Treatment with ROS detoxifying gold quantum clusters alleviates the functional decline in a mouse model of Friedreich ataxia

Abstract

Gold quantum clusters are therapeutic in preclinical models of Friedreich ataxia. Friedreich ataxia golden age Patients with Friedreich ataxia (FRDA) present neurological deficits and impaired muscle coordination. Mitochondrial energy conversion and oxidative phosphorylation have been shown to contribute to disease pathophysiology. Now, Villa et al. tested whether gold cluster superstructures (Au8-pXs), previously shown to have antioxidant properties, could be effective in reducing the hallmarks of FRDA in vitro and in vivo. Au8-pXs improved mitochondrial function, rescued autophagy flux, and increased FXN protein expression in mesenchymal stem cells from patients.
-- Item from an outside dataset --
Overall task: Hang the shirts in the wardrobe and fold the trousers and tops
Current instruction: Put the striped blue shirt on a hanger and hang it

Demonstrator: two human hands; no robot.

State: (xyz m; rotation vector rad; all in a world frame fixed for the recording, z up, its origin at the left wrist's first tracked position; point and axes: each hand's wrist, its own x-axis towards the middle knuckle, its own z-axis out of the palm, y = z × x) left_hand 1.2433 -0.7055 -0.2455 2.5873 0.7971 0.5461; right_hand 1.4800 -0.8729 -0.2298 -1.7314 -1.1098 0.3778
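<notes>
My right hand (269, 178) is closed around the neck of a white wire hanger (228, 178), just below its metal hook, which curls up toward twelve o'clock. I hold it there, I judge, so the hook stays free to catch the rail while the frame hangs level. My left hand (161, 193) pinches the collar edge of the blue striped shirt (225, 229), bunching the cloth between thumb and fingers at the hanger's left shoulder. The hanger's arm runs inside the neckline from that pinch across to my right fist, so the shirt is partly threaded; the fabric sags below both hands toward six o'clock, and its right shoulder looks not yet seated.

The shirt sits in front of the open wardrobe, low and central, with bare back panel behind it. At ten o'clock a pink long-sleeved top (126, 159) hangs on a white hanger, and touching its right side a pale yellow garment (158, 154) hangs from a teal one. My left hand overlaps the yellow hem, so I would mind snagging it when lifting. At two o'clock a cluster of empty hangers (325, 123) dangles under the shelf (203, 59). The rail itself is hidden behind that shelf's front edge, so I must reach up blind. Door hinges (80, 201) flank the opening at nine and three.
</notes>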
In vivo, the treatment had therapeutic effects in a mouse mode, suggesting that Au8-pXs might be effective in reducing FRDA symptoms. Friedreich ataxia (FRDA) is caused by the reduced expression of the mitochondrial protein frataxin (FXN) due to an intronic GAA trinucleotide repeat expansion in the FXN gene. Although FRDA has no cure and few treatment options, there is research dedicated to finding an agent that can curb disease progression and address symptoms as neurobehavioral deficits, muscle endurance, and heart contractile dysfunctions. Because oxidative stress and mitochondrial dysfunctions are implicated in FRDA, we demonstrated the systemic delivery of catalysts activity of gold cluster superstructures (Au8-pXs) to improve cell response to mitochondrial reactive oxygen species and thereby alleviate FRDA-related pathology in mesenchymal stem cells from patients with FRDA. We also found that systemic injection of Au8-pXs ameliorated motor function and cardiac contractility of YG8sR mouse model that recapitulates the FRDA phenotype. These effects were associated to long-term improvement of mitochondrial functions and antioxidant cell responses. We related these events to an increased expression of frataxin, which was sustained by reduced autophagy. Overall, these results encourage further optimization of Au8-pXs in experimental clinical strategies for the treatment of FRDA.